• [PROBLEM DETAILS]: What is needed is an exact copy of the line that contains "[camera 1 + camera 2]" and of all later lines to the end of the records below, with no other lines.

• [INFORMATION GIVEN]:
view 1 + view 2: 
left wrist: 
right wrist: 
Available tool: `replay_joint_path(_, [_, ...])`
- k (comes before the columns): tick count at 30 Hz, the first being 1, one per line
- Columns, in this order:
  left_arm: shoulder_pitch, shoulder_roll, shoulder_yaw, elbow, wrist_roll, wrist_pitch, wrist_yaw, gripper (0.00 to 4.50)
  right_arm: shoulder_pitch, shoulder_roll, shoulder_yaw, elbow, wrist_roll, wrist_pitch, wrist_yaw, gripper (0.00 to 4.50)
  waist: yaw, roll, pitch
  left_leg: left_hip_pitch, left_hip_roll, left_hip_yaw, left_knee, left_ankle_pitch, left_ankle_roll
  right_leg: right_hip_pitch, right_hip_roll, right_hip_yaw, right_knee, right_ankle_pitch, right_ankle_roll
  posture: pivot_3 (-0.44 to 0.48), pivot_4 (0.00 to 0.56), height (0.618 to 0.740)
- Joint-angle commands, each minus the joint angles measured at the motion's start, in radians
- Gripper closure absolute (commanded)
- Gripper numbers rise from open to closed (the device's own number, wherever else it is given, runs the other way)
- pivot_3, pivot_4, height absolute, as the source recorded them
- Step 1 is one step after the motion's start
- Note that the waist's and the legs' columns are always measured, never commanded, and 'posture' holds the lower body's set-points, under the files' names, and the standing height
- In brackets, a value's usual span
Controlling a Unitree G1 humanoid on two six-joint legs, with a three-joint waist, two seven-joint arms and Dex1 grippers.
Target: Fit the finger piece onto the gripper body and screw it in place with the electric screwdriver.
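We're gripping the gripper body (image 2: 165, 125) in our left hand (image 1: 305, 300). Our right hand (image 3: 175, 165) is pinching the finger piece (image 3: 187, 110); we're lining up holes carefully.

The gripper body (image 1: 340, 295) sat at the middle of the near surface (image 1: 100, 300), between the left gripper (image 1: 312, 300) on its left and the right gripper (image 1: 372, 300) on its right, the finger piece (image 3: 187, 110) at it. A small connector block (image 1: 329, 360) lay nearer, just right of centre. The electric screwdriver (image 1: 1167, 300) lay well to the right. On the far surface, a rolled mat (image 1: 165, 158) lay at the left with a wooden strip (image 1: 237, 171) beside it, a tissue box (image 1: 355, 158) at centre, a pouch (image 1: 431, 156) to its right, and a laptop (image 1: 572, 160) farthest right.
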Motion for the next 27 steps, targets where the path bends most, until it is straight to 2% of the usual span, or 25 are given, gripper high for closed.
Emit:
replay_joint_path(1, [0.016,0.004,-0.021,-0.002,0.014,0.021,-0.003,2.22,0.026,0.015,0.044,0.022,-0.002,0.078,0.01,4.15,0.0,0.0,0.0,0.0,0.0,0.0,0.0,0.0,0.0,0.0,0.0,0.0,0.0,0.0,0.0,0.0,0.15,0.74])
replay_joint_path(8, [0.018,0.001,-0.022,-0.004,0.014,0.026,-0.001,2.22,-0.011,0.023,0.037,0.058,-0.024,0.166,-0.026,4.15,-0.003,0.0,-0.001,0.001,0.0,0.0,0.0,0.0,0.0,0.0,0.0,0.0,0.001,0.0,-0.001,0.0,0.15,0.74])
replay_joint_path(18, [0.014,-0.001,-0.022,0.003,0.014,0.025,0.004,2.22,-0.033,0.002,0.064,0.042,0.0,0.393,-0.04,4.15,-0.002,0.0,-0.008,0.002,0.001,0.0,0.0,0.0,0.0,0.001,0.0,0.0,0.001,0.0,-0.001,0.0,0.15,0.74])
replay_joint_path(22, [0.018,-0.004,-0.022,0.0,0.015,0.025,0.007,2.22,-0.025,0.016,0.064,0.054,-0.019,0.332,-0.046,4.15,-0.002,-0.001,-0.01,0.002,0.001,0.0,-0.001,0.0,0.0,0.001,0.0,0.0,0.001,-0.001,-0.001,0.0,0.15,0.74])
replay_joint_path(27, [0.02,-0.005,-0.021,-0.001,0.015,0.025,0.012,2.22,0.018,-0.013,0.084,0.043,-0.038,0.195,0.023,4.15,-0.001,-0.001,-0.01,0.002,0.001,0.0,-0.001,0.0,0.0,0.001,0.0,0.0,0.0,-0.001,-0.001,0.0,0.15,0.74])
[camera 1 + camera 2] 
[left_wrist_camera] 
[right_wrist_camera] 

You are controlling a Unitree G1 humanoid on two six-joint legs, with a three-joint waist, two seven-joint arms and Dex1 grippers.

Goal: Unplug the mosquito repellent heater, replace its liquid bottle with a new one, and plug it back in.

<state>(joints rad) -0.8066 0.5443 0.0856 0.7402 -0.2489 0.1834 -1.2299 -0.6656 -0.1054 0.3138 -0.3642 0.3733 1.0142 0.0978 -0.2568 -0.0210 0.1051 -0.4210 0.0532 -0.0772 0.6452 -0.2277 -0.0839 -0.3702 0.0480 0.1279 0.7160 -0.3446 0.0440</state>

• [TASK OUTPUT]:
[camera 1 + camera 2] 
[left_wrist_camera] 
[right_wrist_camera] 

You are controlling a Unitree G1 humanoid on two six-joint legs, with a three-joint waist, two seven-joint arms and Dex1 grippers.

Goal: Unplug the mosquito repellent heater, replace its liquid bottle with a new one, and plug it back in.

<state>(joints rad) -0.8066 0.5443 0.0856 0.7402 -0.2489 0.1834 -1.2299 -0.6656 -0.1054 0.3138 -0.3642 0.3733 1.0142 0.0978 -0.2568 -0.0210 0.1051 -0.4210 0.0532 -0.0772 0.6452 -0.2277 -0.0839 -0.3702 0.0480 0.1279 0.7160 -0.3446 0.0440</state>

This exercise requires no further response.